Rajapaksa was ousted as president in January after a decade in power. However, the former leader ran for one of 225 seats in parliament during an Aug. 17 vote. He secured a seat, but his party, the United People's Freedom Alliance, failed to seize control of the legislative body, ending his hopes of becoming Sri Lanka’s next prime minister.

Observers say this represents a rejection of values many critics have long associated with Rajapaksa, seen as a Sinhalese Buddhist nationalist.

“[The election] indicates a clear ‘no’ to ethnic and religious extremism, corruption, impunity, family-rule, centralization of power and militarization,” said Ruki Fernando, a human rights activist and consultant to the Justice, Peace and Integrity of Creation Commission of the Conference of Major Religious Superiors.

“The vote appears to be one that hopes for coexistence, rule of law, accountability, justice and devolution of power,” he said.

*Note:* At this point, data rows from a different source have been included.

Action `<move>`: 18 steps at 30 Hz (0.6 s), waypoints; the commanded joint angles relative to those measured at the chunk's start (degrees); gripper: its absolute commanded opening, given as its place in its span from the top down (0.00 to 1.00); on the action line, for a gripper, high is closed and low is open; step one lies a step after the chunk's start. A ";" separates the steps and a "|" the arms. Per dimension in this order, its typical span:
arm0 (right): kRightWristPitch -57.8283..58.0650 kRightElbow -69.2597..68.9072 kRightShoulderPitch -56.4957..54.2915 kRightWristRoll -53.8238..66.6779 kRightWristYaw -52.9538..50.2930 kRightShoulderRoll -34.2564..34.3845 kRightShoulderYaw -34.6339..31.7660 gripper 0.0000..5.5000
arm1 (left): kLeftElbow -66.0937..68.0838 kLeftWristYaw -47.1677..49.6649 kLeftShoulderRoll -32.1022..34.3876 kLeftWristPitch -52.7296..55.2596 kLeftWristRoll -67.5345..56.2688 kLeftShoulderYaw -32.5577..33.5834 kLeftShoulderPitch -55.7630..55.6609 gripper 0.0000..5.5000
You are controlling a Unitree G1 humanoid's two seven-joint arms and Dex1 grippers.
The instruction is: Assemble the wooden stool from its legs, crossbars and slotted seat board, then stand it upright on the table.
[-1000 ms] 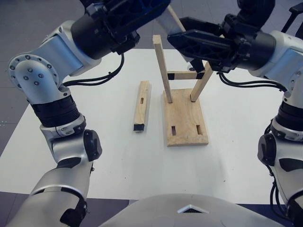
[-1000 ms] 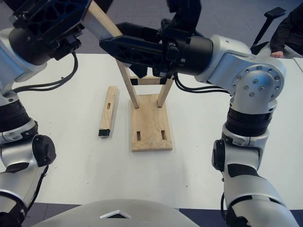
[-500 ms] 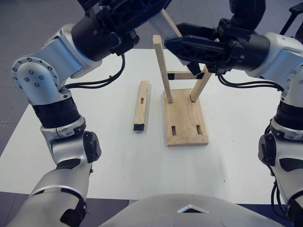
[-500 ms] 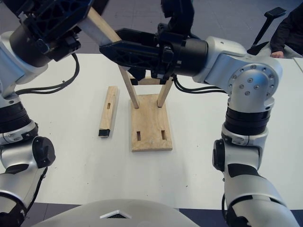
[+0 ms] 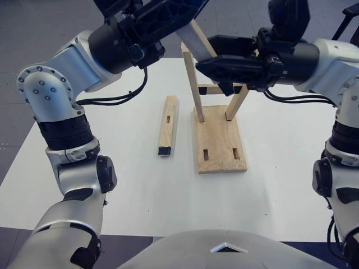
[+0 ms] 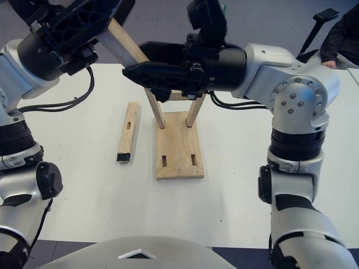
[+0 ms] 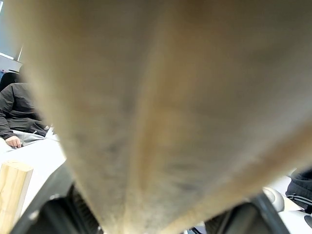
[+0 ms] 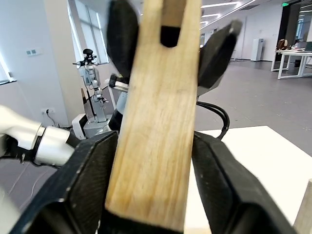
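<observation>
The white table (image 5: 112, 185) carries two wooden pieces. A seat board (image 5: 220, 143) lies flat near the middle, with two open slots at its near end. A loose leg (image 5: 168, 124) lies flat just left of it, apart from it and roughly parallel, its dark-tipped end nearest the robot.

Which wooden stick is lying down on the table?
The slotted stick left of the seat board. Two legs stand upright in the board; a fourth stick is held in the air.

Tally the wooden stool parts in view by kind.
Seat board: 1
Legs: 4, two standing in the board, one lying loose, one held aloft
Crossbar: 1
Total: 6
</observation>
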 commanded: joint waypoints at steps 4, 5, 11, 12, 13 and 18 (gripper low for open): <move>-2.58 -0.27 1.77 -6.17 8.66 -8.13 2.19 0.26 | -6.13 1.79 1.61 -3.23 4.93 -0.61 3.56 0.63; -2.86 -0.27 2.15 -6.80 9.65 -9.17 2.18 0.21 | -7.60 1.62 1.91 -4.22 6.76 -1.13 4.98 0.63; -5.62 -0.07 6.98 -12.39 13.84 -14.41 4.15 0.00 | -16.75 -3.79 5.00 -14.35 23.46 -8.90 18.55 0.63; -6.36 -0.02 8.44 -13.71 14.18 -15.36 4.49 0.00 | -17.55 -4.79 4.47 -16.83 25.96 -10.40 21.20 0.63; -7.24 -0.08 9.88 -15.02 14.64 -16.38 4.80 0.00 | -18.11 -5.60 3.87 -19.40 28.40 -11.84 23.34 0.63; -14.04 0.44 19.26 -24.02 21.22 -24.38 9.77 0.00 | -18.37 -10.92 -0.24 -36.11 40.10 -18.10 32.53 0.63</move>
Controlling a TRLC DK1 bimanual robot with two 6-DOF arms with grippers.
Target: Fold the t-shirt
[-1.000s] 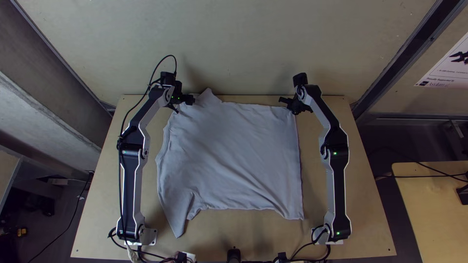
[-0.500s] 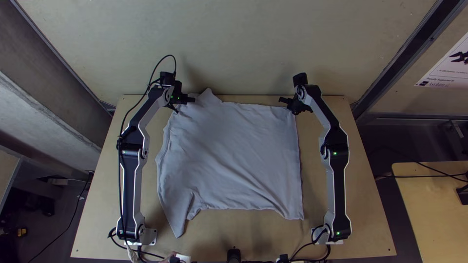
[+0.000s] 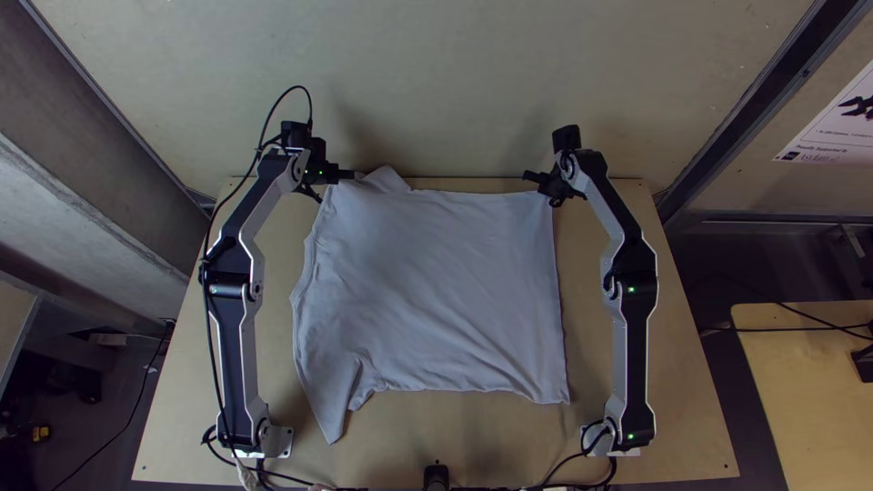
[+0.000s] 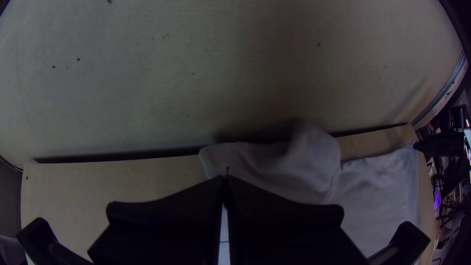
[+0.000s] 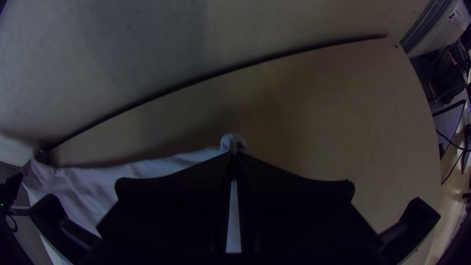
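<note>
Right wrist view; pinched shirt corner (image 5: pixel 232 140)

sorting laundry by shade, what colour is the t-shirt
Plain pale grey t-shirt, seen best in the top view.

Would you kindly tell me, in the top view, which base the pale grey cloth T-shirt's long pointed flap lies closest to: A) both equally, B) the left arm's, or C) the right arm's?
B: the flap of the T-shirt tapers to a point beside the left arm's base.
</note>
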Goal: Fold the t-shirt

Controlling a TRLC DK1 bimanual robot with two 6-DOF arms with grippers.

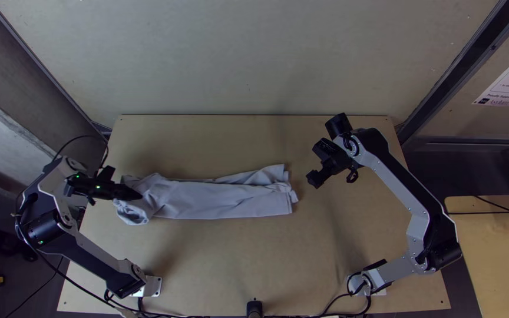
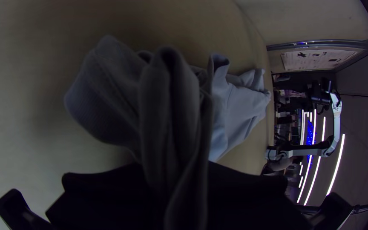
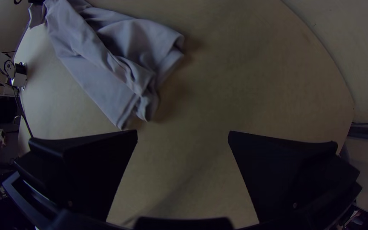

Rajapaksa remains a polarizing figure, in part because he oversaw the end of a decades-long civil war when military forces crushed ethnic Tamil rebels in brutal fashion in 2009. The United Nations estimates that security forces killed as many as 40,000 civilians, many of them Tamil, in the war’s final months.

Tamils and religious minorities often associate Rajapaksa’s record with these rights abuses and persecution. On the other hand, some parts of the majority Sinhalese population see him as a defender of the country’s Buddhist-majority heritage.

Prime Minister Ranil Wickremesinghe leaves a polling station Aug. 17. (Photo by ucanews.com)

 

Anxieties

Father Reid Shelton Fernando, a human rights activist and former chaplain of the Young Christian Workers Movement, said the rejection of Rajapaksa’s party is a rejection of religious extremism and interreligious violence.

"During the regime, the former president increased tensions among the people by fomenting ethnic and religious divisions," he told ucanews.com.

“[Rajapaksa] gave tacit approval to extremist Buddhist fundamentalists who professed anti-religious violence.”

The final election results were confirmed late Aug. 18. Rajapaksa’s party fell short of a coalition led by incumbent Prime Minister Ranil Wickremesinghe.

In addition, the main party representing Tamils dominated in the traditional Tamil areas of the north and northeast.

For some observers, the election was notable for who did not win at all. The controversial Buddhist nationalist group Bodu Bala Sena contested the poll as part of a coalition, but failed to win a seat.

Jehan Perera, executive director of the National Peace Council, said the results are a reflection of the “anxieties” ethnic and religious minorities feel about Rajapaksa.

“During the last three years of the period of rule by ... Rajapaksa, there was a rise in attacks against the Muslims, their places of religious worship and businesses,” Perera said. “These attacks, which were often led by nationalist Buddhist monks, were accompanied by police inaction. This smacked of government complicity.”

In an April report, the United Kingdom-based Christian Solidarity Worldwide warned of increasing rights violations since the end of the civil war. It highlighted religious persecution against Muslim and Christian minorities.

Rajapaksa suffered a surprise defeat in January presidential elections, losing to his former cabinet minister, Maithripala Sirisena. In the ensuing months, Sirisena has pledged democratic reforms and to prioritize post-war reconciliation. But some critics say Sirisena’s reforms have not gone deep enough.

The Aug. 17 election, then, was seen by many as another crossroads for Sri Lanka’s future, particularly when it comes to religious and ethnic minorities.